Privacy protection for the evolving digital profiling

Abstract image with connected silhouettes to indicate paid privacy protection of digital profiles.

What’s new with paid privacy protection?

In this era dominated by digitization the significance of privacy is escalating. This is even underscored by the commonplace sharing of personal data, necessary to enable social media and online platforms to make tailored user experiences. Thus, confidentiality turns out being a key factor for privacy and data protection, highlighted by its acknowledgment in the European GDPR Regulation.

But how much is privacy worth exactly? How does digital profiling evolve in relation to the right to privacy? What is (if exists) the right price to pay to prevent companies from using personal data for advertising scope? These questions have become increasingly relevant, particularly following the decision communicated by Meta on October 30, 2023 highlighting a shift of its privacy policy.

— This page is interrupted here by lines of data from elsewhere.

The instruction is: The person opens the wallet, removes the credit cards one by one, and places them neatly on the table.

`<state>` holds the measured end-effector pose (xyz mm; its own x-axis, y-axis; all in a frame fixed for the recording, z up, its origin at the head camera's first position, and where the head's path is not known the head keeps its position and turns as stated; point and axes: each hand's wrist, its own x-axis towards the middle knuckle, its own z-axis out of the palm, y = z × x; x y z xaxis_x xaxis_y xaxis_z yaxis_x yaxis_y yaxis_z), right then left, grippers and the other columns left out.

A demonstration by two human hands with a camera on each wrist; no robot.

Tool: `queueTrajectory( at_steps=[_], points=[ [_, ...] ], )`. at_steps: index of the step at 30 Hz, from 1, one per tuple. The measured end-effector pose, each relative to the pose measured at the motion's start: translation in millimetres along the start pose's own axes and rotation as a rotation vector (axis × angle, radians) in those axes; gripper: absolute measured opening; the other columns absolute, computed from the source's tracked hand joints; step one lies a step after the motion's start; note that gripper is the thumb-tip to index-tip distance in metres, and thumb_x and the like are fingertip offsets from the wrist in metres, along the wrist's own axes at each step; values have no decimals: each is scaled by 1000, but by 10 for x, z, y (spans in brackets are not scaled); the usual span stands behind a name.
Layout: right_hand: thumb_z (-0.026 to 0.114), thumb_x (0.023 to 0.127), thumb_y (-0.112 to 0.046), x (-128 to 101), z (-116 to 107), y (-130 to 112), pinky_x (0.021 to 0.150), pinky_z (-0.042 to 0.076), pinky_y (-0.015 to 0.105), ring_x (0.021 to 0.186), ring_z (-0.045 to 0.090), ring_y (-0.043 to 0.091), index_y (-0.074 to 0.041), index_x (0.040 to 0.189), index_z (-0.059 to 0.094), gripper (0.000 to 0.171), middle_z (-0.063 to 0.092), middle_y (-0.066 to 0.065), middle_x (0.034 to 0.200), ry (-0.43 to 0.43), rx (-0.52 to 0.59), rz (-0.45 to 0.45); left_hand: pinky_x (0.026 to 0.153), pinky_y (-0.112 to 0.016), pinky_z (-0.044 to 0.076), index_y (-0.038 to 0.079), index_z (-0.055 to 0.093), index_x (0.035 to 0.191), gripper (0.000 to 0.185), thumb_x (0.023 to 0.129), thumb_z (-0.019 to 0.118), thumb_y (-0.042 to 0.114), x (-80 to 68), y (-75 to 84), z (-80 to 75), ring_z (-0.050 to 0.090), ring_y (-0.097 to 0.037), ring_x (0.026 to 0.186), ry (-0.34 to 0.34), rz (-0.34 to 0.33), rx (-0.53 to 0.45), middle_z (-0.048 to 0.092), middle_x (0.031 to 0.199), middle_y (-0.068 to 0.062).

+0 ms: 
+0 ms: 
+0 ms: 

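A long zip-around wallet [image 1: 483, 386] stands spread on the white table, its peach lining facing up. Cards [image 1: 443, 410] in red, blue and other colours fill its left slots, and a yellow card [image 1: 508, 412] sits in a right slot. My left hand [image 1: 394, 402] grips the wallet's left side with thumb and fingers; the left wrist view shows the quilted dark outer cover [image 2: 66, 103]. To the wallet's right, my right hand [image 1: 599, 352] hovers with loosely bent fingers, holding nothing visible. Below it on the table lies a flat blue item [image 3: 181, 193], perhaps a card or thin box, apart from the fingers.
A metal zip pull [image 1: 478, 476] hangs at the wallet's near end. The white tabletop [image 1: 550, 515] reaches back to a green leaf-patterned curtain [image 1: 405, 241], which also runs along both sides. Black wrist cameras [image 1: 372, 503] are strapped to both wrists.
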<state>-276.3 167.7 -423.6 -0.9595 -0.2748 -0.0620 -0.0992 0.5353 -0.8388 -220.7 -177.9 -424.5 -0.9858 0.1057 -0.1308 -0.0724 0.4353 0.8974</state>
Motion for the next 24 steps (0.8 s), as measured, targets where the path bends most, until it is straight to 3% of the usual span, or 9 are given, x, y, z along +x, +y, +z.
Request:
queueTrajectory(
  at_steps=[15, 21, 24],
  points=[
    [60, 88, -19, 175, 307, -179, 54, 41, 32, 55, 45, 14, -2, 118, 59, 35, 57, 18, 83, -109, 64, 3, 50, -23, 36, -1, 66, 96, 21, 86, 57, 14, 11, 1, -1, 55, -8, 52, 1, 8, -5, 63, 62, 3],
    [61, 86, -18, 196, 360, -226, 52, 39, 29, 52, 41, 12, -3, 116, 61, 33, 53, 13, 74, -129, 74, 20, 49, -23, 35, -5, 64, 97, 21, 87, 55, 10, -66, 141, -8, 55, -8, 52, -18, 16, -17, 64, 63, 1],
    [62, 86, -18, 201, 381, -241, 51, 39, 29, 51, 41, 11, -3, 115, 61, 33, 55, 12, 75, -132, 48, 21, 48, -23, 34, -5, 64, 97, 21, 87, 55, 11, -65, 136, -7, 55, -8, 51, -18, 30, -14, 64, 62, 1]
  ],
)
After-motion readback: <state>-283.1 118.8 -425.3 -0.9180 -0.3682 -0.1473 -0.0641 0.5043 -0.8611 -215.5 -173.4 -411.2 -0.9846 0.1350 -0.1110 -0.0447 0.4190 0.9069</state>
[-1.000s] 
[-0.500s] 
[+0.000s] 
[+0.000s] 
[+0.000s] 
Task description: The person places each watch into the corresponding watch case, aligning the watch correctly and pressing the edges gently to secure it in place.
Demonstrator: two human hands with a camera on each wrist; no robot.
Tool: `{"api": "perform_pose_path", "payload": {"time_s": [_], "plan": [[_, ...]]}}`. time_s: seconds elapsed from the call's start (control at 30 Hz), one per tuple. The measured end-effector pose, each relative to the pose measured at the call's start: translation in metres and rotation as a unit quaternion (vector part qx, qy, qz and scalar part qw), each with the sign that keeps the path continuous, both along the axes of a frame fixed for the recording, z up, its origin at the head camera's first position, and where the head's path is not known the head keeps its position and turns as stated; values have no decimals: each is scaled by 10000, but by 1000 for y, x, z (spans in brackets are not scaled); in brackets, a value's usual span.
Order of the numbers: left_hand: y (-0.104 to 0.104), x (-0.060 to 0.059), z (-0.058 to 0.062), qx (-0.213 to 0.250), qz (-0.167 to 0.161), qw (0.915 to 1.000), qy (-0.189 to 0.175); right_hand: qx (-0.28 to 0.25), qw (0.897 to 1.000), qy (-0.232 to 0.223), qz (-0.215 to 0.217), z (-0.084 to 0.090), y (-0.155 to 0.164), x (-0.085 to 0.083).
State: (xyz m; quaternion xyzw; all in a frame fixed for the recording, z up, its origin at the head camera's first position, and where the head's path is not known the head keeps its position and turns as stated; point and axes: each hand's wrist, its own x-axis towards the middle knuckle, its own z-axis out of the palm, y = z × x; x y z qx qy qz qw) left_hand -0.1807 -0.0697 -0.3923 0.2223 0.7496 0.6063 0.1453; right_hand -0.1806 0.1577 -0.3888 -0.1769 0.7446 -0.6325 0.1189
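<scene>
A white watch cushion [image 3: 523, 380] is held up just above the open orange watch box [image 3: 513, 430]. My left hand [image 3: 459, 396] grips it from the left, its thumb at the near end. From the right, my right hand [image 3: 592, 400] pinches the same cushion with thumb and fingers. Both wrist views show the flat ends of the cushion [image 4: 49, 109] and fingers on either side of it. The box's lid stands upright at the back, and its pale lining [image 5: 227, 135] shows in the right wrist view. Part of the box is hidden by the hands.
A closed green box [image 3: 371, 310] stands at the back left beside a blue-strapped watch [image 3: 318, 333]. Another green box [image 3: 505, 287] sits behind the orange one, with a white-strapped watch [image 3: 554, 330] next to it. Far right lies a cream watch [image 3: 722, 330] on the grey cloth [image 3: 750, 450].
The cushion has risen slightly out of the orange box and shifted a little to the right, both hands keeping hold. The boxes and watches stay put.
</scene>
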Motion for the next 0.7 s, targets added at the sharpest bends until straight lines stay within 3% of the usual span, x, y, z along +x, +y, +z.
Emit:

The new Meta’s paid privacy policy

The company has announced a new offering for citizens of the European Union and Switzerland, as well as all users accessing its services within the European Economic Area. This new option gives the possibility to subscribe a monthly subscription to Facebook and Instagram without advertising spaces, commonly included in basic users feeds. Alternatively, as usual, people can still access and use Meta’s platforms for free by continuing to be targeted by advertisements.

Regardless of the purchase location, the subscription will apply to all Facebook and Instagram accounts connected in the Accounts Center costing €9.99 per month on PC and €12.99 per month for iOS and Android smartphones. Notably, prices for iOS and Android subscriptions will account for commissions levied by Apple and Google, too.

Furthermore, until March 1, 2024 the initial subscription will encompass all the accounts connected to the Accounts Center; after this date, for each added account it will be applied an additional monthly cost of €6 on PC and €8 on iOS and Android devices.

Whether users choose to keep their Meta accounts for free with ads, or subscribe to an ads-free subscription, the company has ensured its commitment to keep user data and information private and secure in compliance with cyber security and privacy standards set by the company policies and the EU data protection framework.


Digital profiling and data protection: is it right paying for privacy?

Following Meta’s announcement, users were prompted with a pop-up asking for their preference on the new privacy policy concerning Facebook and Instagram services.

Users were presented with the choice to either opt out of personal data tracking and processing for advertising purposes by paying the monthly subscription or, otherwise, accept these conditions to keep using the social media services for free.

But is it right paying for privacy? This delicate issue entails ethical implications. According to the BEUC (Bureau Européen des Unions de Consommateurs), the largest European consumer rights group, the answer is clearly negative. For this reason, it complained against Meta to the association of EU consumer protection authorities addressing the company’s approach illicit and accusing it of adopting unfair, deceptive and aggressive practices.


How does GDPR regulate the new paid privacy protection policy?

To grasp why the model proposed by Meta appears incompatible with the current EU rights framework, it’s imperative to delve into the legislative landscape. GDPR’s Article 25 introduces the clear principle of privacy by default, establishing that no further processing of personal data should occur beyond the minimum necessary.

Given that the services offered by social media platforms are based on user digital profiling and onboarding, there are two potential scenarios: either the aforementioned law is amended in order to introduce fee-based social media services, otherwise it won’t be possible to respect the principle enshrined by the Article 25 of the GDPR, since profiling by default paradoxically undermines the concept of data protection by default.

Furthermore, GDPR’s Article 6, that is another regulatory pillar regarding the protection of personal data, establishes that user profiling is a process that can be carried out only if there is a clear and legit consent from the interested party. As a matter of fact, this approval must be free, informed and revocable to be considered legitimate.

Meta’s approach plainly contrasts with this legal framework. Despite its promise to respect user choices, the company actually gives only one option: accept data tracking or pay. This clashes with GDPR’s Article 7.4, which explicitly prohibits conditioning a service to “the provision of consent to the processing of personal data not necessary for its execution”. Therefore, consent obtained under such circumstances is deemed invalid. Consequently, leveraging the legal basis of legitimate interest for profiling by default results untenable, as “legitimate” inherently implies alignment with the aforementioned law.

So, the alternative proposed by Meta appears at odds with GDPR principles, which are based on transparency and user control over personal data. The only actual way to bypass this legislation would entail repealing fundamental principles such as Articles 25, 6, and 7.4; on the other hand, privacy is not a question that can be relegated to a premium service, but a universal right that should be guaranteed and accessible to all.